I am currently facing the problem of having to make my calculations based on the length of a given list. Having to iterate over all the elements of the list to know its size is a big performance penalty as I'm using rather big lists.
What are the suggested approaches to the problem?
I guess I could always carry a size value together with the list so I know beforehand its size without having to compute it at the call site but that seems a brittle approach. I could also define a own type of list where each node has as property its the lists' size but then I'd lose the leverage provided by my programming language's libraries for standard lists.
How do you guys handle this on your daily routine?
I am currently using F#. I am aware I can use .NET's mutable (array) lists, which would solve the problem. I am way more interested, though, in the purely immutable functional approach.
The built-in F# list type doesn't have any caching of the length and there is no way to add that in some clever way, so you'll need to define your own type. I think that writing a wrapper for the existing F# list type is probably the best option.
This way, you can avoid explicit conversions - when you wrap the list, it will not actually copy it (as in svick's implementation), but the wrapper can easily cache the Length property:
open System.Collections
type LengthList<'T>(list:list<'T>) =
let length = lazy list.Length
member x.Length = length.Value
member x.List = list
interface IEnumerable with
member x.GetEnumerator() = (list :> IEnumerable).GetEnumerator()
interface seq<'T> with //'
member x.GetEnumerator() = (list :> seq<_>).GetEnumerator()
[<CompilationRepresentation(CompilationRepresentationFlags.ModuleSuffix)>]
module LengthList =
let ofList l = LengthList<_>(l)
let ofSeq s = LengthList<_>(List.ofSeq s)
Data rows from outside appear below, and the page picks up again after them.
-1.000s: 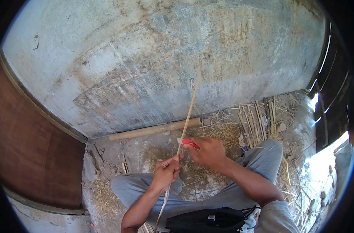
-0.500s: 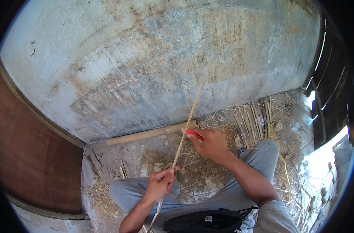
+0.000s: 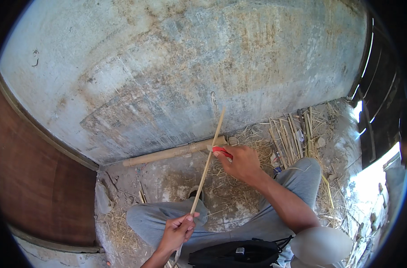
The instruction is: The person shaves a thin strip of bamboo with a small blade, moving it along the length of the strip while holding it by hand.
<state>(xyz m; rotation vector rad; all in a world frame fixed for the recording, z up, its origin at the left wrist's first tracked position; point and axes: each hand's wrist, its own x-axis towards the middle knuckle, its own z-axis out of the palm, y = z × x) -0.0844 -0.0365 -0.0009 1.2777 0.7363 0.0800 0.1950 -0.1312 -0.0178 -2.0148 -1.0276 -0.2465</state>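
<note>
My left hand is closed round the lower part of a long, pale bamboo strip, just above my lap. From there the strip slants up and away towards the wall, its thin lower end trailing below my fist. Farther along it, my right hand grips a small knife with a red handle. The short blade lies against the strip, and my fingers hide part of the handle.
A thick bamboo pole lies along the foot of the stained wall. Split bamboo sticks and shavings cover the floor at right. A black pouch rests in my lap; a brown panel stands at left.
My left hand has drawn the strip down and towards me, so its far tip sits lower. My right hand and the knife have stayed nearly in place.
</note>
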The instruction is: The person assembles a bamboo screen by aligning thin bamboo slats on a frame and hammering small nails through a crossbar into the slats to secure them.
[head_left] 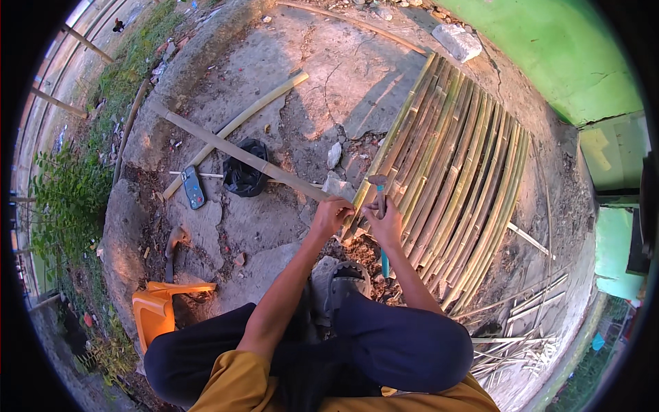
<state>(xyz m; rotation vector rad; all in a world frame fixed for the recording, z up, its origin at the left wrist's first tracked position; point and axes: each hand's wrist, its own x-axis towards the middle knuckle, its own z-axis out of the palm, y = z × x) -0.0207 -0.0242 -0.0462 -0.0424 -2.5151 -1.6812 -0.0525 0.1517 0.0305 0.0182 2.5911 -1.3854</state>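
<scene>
The left hand (331, 217) has its fingers bent and drawn in at the lower left edge of the bamboo panel (456, 185), close to the near end of a long bamboo pole (240, 148). Whether its fingertips pinch something small or only press on the edge strip, I cannot tell. The right hand (384, 221) is curled around the teal handle of a hammer (385, 264); the hammer's head points away from the person, above the panel's left edge, and the handle's butt sticks out below the hand toward the knee. The two hands are near each other but apart, with the panel's edge strip between them

The panel, made of bamboo strips laid side by side, lies ahead of the right hand and spreads away to its right. The pole runs from beside the left hand toward the upper left, crossing over a paler bamboo strip (274, 93). Near that crossing are a black plastic bag (246, 172) and a phone (194, 187). An orange plastic chair (154, 314) is at the person's left, and thin sticks (515, 353) lie in a heap at the right
</scene>
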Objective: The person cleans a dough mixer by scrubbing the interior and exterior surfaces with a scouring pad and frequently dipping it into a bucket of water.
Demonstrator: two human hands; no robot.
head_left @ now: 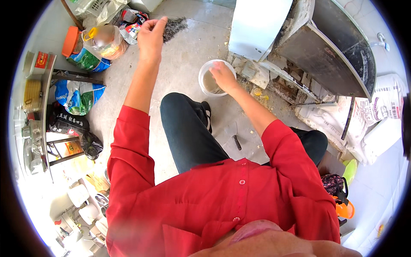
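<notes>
My left hand [150, 37] is held out over the floor at the upper left, thumb and fingers pinched together. Right beside its fingertips is a dark, speckled, fuzzy-looking patch [175, 28]; whether the hand grips it, I cannot tell. My right hand [222, 75] reaches into a round white bucket [202, 81] that holds greyish-brown liquid or paste. Its fingers are blurred inside the rim, so what they hold, if anything, is hidden. Between my knees, a tool with a black handle [236, 142] lies on the floor.
Right of the bucket stands a white panel [257, 30] beside a dirty dark metal cabinet [329, 55], with rubble [265, 92] along its base. White sacks [329, 115] lie against the right wall. A shelf [45, 103] and several bags, one blue-green [77, 96], line the left.
</notes>
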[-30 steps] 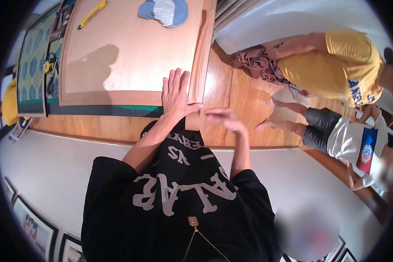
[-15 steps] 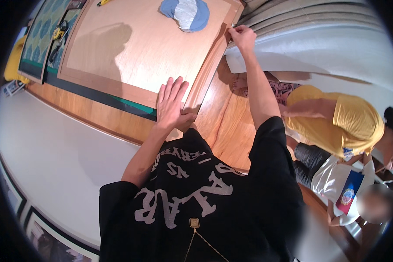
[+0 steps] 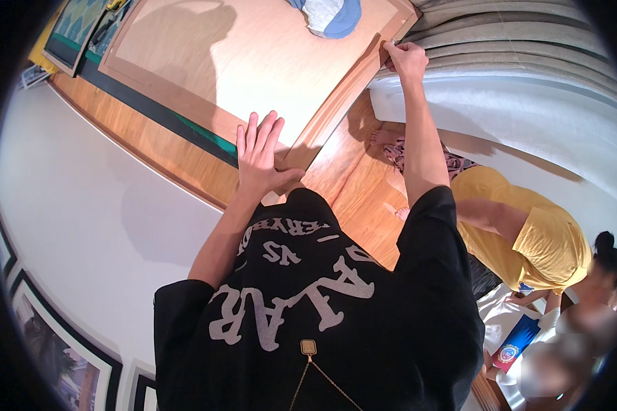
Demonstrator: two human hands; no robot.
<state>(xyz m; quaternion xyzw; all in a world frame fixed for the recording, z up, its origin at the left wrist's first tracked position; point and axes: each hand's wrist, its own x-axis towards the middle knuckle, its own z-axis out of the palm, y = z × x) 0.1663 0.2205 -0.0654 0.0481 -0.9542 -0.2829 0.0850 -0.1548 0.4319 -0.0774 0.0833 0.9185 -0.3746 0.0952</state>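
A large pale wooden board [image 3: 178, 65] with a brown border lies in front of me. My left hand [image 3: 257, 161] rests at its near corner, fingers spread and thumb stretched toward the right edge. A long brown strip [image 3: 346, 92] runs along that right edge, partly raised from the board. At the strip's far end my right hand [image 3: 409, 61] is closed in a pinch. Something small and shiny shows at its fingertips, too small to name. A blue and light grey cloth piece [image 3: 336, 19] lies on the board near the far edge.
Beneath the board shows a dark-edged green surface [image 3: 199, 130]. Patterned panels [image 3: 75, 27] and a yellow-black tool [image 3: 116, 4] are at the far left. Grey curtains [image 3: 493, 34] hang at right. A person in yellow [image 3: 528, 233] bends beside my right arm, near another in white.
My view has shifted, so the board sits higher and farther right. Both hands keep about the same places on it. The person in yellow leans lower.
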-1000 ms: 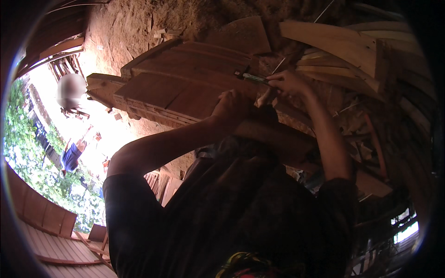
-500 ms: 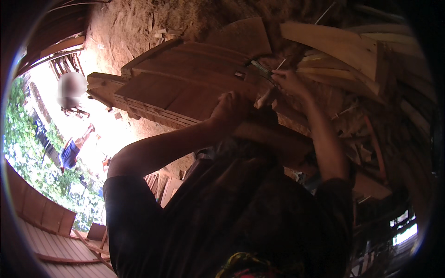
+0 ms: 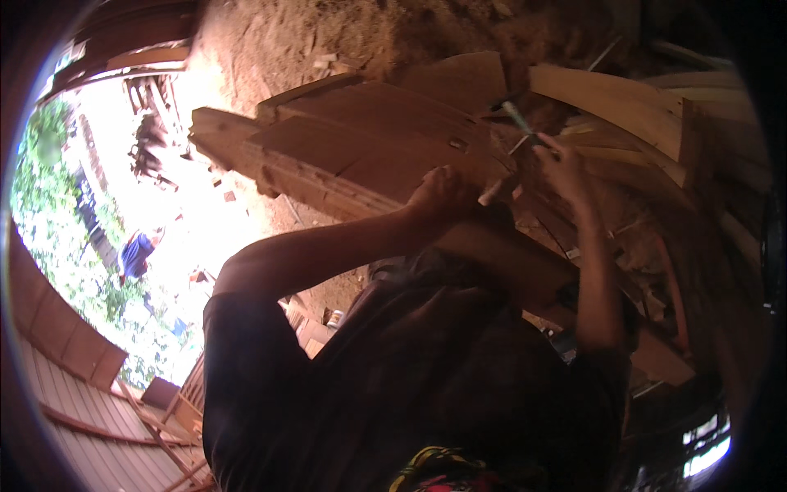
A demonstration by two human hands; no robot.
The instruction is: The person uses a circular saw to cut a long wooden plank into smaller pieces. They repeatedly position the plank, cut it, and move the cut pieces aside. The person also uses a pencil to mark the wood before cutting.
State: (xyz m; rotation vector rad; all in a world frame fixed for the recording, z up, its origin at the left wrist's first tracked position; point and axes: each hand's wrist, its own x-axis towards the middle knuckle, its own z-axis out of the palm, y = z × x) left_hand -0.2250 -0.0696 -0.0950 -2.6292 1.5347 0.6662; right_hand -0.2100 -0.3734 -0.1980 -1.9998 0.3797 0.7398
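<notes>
One carved wooden panel [image 3: 361,148], set up before you on stacked timber: likely heavy, stiff, hard-edged. Your left hand [image 3: 443,193], fingers curled, braces its near edge. Your right hand [image 3: 561,160] pinches a slim tool [image 3: 518,121]; grip panel by edges.

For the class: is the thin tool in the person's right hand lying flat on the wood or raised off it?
Raised. The tool slants up from the right hand, above the wood.

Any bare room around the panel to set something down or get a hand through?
Bare patch: dirt floor above and left of the wooden panel. Crowded: stacked planks on the far side, where the right hand holds a thin tool; left hand presses the panel's edge.
</notes>
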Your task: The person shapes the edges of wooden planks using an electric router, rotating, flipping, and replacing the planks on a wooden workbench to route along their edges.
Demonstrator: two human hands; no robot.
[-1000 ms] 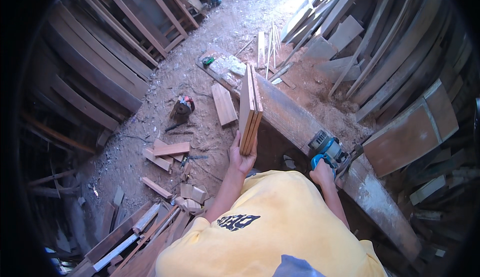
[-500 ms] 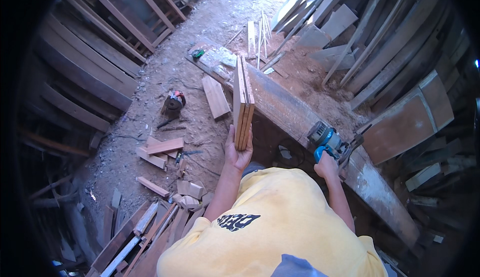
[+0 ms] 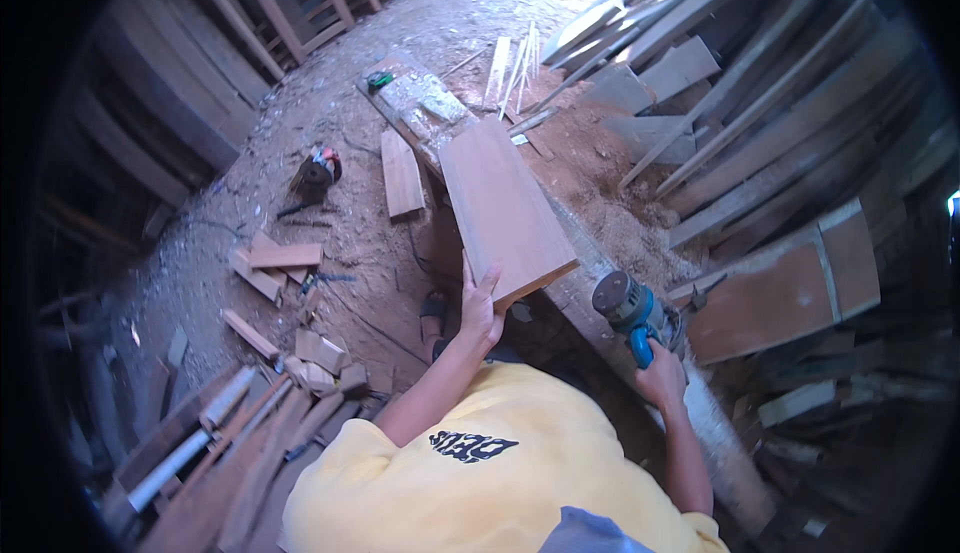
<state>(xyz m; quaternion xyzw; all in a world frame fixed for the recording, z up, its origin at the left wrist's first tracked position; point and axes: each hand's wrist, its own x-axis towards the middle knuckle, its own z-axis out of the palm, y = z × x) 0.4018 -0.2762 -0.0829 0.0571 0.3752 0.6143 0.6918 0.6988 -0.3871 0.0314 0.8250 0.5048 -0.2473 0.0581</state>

let toList (l:LengthList<_>) = l.List
let length (l:LengthList<_>) = l.Length
The best way to work with the wrapper is to use LengthList.ofList for creating LengthList from a standard F# list and to use LengthList.toList (or just the List) property before using any functions from the standard List module.
However, it depends on the complexity of your code - if you only need length in a couple of places, then it may be easier to keep it separately and use a tuple list<'T> * int.
How do you guys handle this on your daily routine?
We don't, because this isn't a problem in daily routine. It sounds like a problem perhaps in limited domains.
If you created the lists recently, then you've probably already done O(N) work, so walking the list to get its length is probably not a big deal.
If you're making a few very large lists that are then not 'changing' much (obviously never changing, but I mean changing set of references to heads of lists that are used in your domain/algorithm), then it may make sense to just have a dictionary off to the side of reference-to-list-head*length tuples, and consult the dictionary when asking for lengths (doing the real work to walk them when needed, but caching results for future asks about the same list).
Finally, if you really are dealing with some algorithm that needs to be constantly updating the lists in play and constantly consulting the lengths, then create your own list-like data type (yes, you'll also need to write map/filter and any others).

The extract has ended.